Conscientious content

Like most of our work, content is a big piece of the puzzle. We scraped the pages of mitadmissions.org to create “vector embeddings” or mathematical representations of the texts’ semantic meaning. Extracting information from embeddings that are most relevant to the user’s question, known as semantic search, improves the quality of our RAG approach.

A 3D scatter plot with four labeled points. The points labeled "MIT" and "university" are close to each other and connected by a dotted line while the points labeled "cost" and "afford" are also close to each other and connected by a line.
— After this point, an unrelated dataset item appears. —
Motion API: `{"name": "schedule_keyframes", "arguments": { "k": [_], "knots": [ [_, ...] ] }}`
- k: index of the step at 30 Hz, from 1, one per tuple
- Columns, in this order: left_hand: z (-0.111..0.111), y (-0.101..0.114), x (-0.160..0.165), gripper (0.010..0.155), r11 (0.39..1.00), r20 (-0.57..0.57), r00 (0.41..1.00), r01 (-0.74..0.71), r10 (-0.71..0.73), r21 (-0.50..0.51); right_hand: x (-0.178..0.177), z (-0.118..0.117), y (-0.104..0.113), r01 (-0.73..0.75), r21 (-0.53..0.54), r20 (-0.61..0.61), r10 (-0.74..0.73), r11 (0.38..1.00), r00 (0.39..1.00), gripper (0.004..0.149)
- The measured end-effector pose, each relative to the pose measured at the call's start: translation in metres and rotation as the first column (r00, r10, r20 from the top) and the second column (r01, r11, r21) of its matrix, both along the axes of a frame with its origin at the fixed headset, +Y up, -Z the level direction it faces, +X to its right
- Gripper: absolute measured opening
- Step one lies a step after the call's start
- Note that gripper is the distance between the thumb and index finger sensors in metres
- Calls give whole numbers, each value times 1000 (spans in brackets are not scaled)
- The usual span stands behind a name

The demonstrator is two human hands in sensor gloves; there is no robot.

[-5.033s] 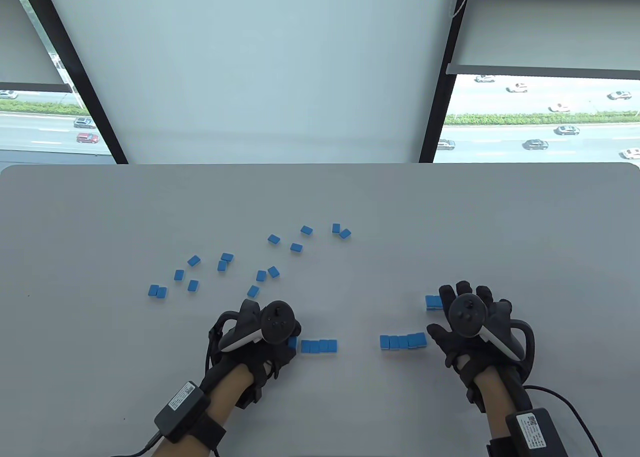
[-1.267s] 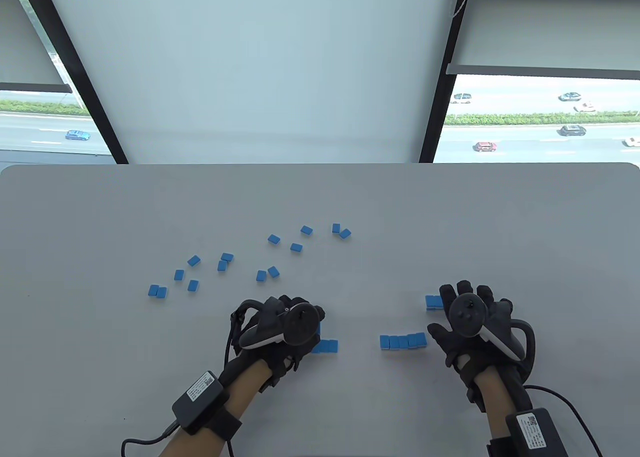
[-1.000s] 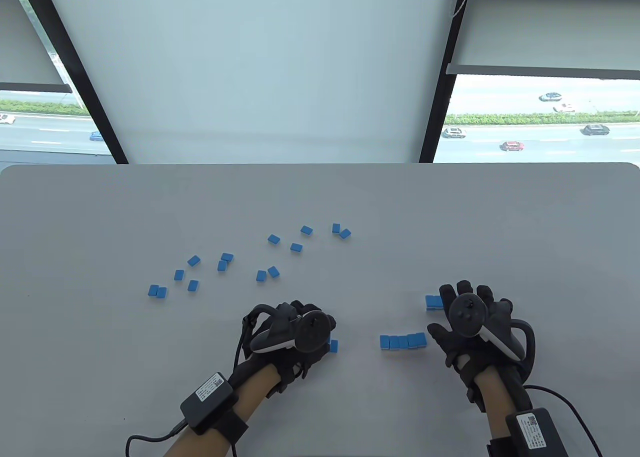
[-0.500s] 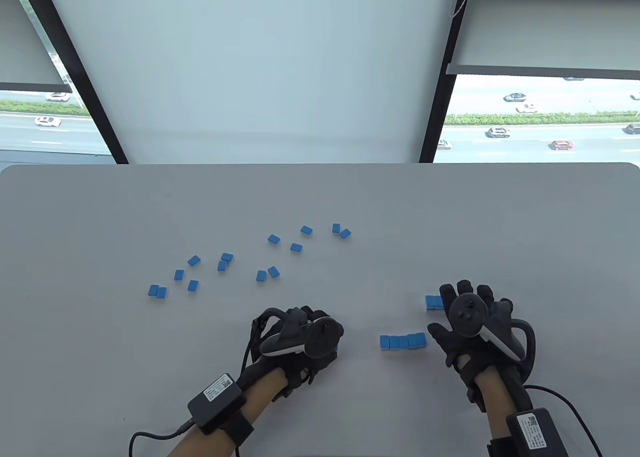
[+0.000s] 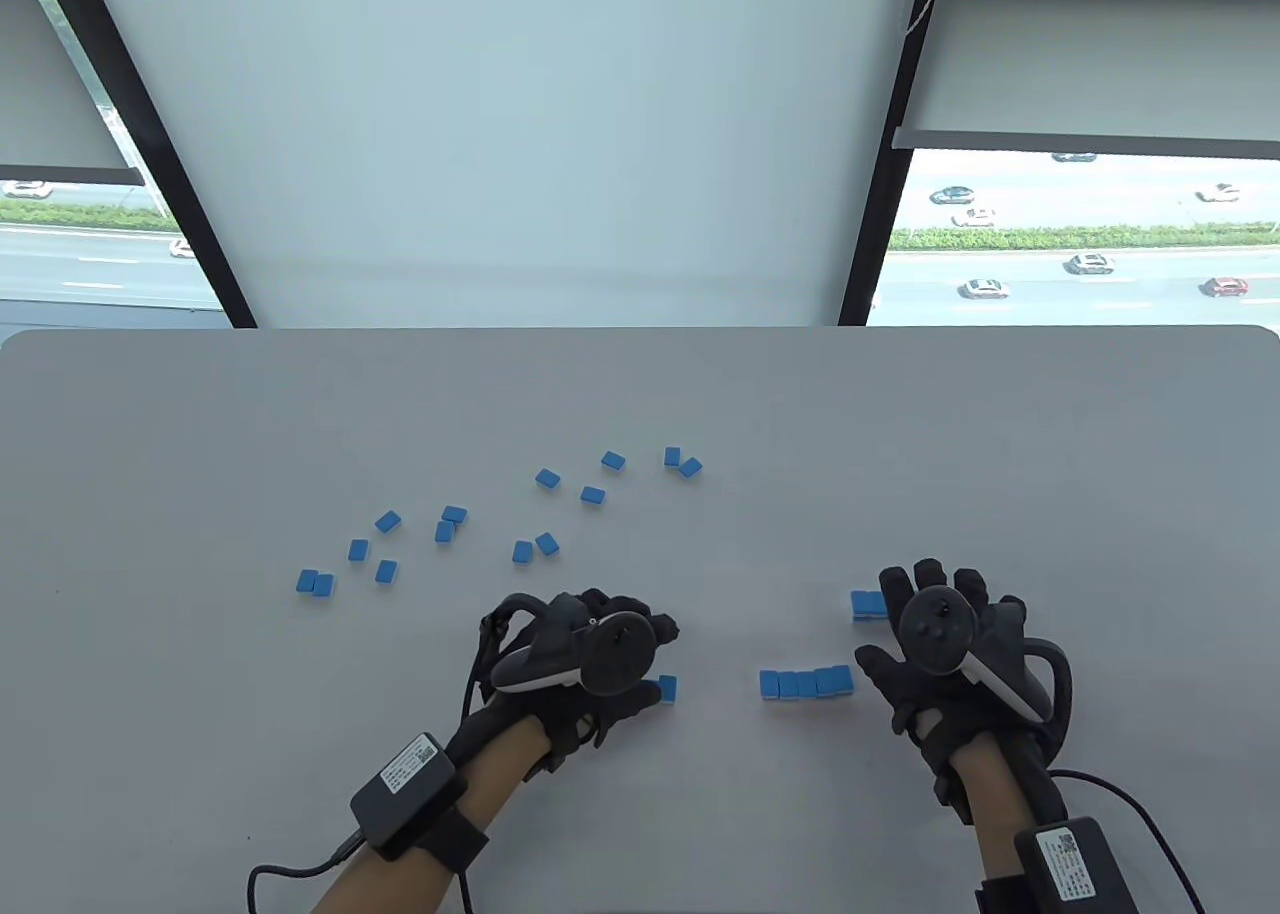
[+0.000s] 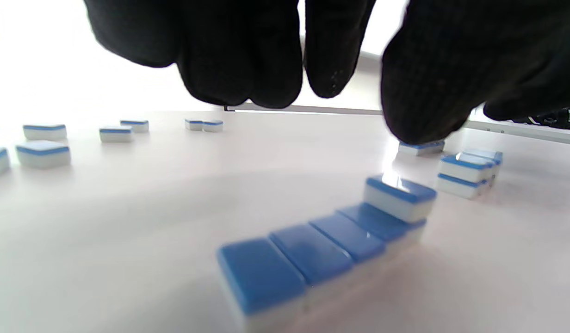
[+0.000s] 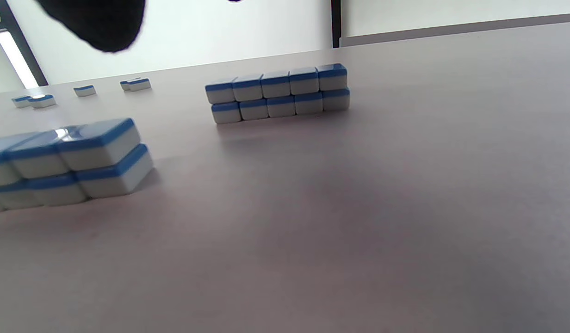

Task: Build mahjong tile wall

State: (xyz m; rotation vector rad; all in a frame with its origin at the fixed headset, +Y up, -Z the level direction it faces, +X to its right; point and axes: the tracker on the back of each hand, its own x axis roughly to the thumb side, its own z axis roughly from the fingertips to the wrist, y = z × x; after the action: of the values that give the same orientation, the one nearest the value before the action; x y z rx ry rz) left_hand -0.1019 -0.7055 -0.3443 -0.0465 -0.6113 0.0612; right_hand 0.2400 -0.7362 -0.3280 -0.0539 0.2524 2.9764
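Step in hand: starting the second tier of the left row [image 6: 322, 249]; a single top tile [image 6: 400, 196] sits on its far end, the other tiles of the row are still uncovered
Left grip [image 5: 590, 659]: released; in the left wrist view the gloved fingers [image 6: 238, 60] hang loosely curved above the row with nothing between them
Right grip [image 5: 945, 654]: released, palm down on the bench [image 5: 900, 434], fingers spread, holding nothing
Finished section [image 5: 806, 682]: two tiers, five wide, lying just beside the right thumb
Short stack [image 5: 868, 604]: also two tiers, at the right fingertips; whether it touches them cannot be told
Loose tiles [image 5: 520, 551]: scattered face down, blue backs up, farther out on the bench and well apart from the rows
Progress, as judged: early to middle; many tiles remain unplaced
Next move, as judged: the left grip should reach for the nearest loose tile, pinch it by its edges and set it square against the top tile
Risk, as judged: a careless placement could nudge the lower row out of line
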Motion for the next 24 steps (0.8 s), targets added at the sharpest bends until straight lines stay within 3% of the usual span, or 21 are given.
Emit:
{"name": "schedule_keyframes", "arguments": {
  "k": [6, 10, 18, 24],
  "knots": [
    [-38, 32, -41, 72, 997, -130, 990, -47, 54, 56, 2, 1, 3, 15, 15, 1, -15, 1000, 1000, 81],
    [-61, 35, -59, 71, 997, -201, 977, -66, 73, 45, 3, 1, 3, 19, 17, 1, -19, 1000, 1000, 81],
    [-101, 1, -76, 69, 995, -325, 946, -18, -13, -93, 3, 1, 3, 17, 17, -1, -17, 1000, 1000, 81],
    [-115, -29, -84, 74, 979, -377, 920, 27, -104, -204, 4, 2, 4, 17, 20, 2, -17, 1000, 1000, 80]
  ]
}}
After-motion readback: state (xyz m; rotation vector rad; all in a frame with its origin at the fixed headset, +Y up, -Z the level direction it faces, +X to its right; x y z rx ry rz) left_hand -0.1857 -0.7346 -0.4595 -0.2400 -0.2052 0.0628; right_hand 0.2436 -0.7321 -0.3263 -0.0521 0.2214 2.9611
While AI models are entirely capable of working with raw, unstructured data, it’s worthwhile to synthesize the data. Ensuring each chunk of information in our RAG prompt makes semantic sense and is directly relevant to the chatbot’s tasks can optimize performance, reduce costs, and minimize the odds of ‘hallucinations.’ After all, a chatbot is only as good as the data we give it access to. For products looking to leverage AI, content strategy and editorial process need careful consideration.

A page from the MIT Admissions website titled "Our selection process"
Two sample responses from a chatbot. The first is for optimizing chinks for character/tokens count and splits the response in 5 equal parts, with some of the splits happening in the middle of a word of sentence. The second is for optimizing chunks for semantic meaning and splits the response in 5 uneven parts, with each part having at least one full sentence and a natural split.

Responsible AI

AI can ‘break’ silently. Unlike obvious, application-breaking bugs in typical software, erroneous answers can slip by unnoticed. AI optimizes its response based on mathematical probabilities, learned from its training dataset. Biases and misinformation originating from the dataset can carry through to its answers without careful curation and supervision. A little prompt engineering helps mitigate but doesn’t entirely eliminate these issues when the inner workings of AI, especially those of proprietary models, are opaque by nature and non-deterministic by design.

Our work has a real impact on the ways people vote, stay informed, or pursue higher education. Affordances communicating the potential for misinformation, human feedback mechanisms, and monitoring are all key ingredients to responsible AI applications.

A conversation between a user and a chatbot starting with a disclaimer stating it's experimental and a prompt for the user to indicate whether the response was helpful or not at the end.

Test early, often, and openly

Refining the chatbot was half the battle. As soon as we had a working chatbot, we gave everyone at Upstatement access to the prototype as part of a studio-wide QA (a common practice at Upstatement!). We made numerous improvements—our chatbot now responds in greater detail, operates only in the relevant subject matter, makes conclusions from explicit information only, and provides helpful follow-ups to questions without answers. Establishing a tight feedback loop early in the process helps us find the boundaries we want to set for a product as nebulous as AI.

Three questions from a user to a chatbot, each with a wrong answer grayed out and another non-grayed out answer where the chatbot states the correct information or says that it doesn't have access to that information and prompts the user to reach out to the MIT admissions office.

Part of a greater solution

As we learn about the ways AI works, we’re noticing that above all, it’s flexible. AI isn’t an all-or-nothing solution. There’s a vast range of adoption that organizations can take, from a simple semantic search to a full-fledged chatbot. As thought partners to our clients and their brands, organizations, and platforms, our practice goes beyond building technical AI solutions. A significant part of our job comes before that: determining their appropriate place on the AI-adoption spectrum. Like so many technologies and tools, moderation, strategic thought, and responsible implementation are key.

We’ll be sharing more detailed insights around our chatbot soon, along with takeaways from our other initiatives intended to demystify and leverage AI.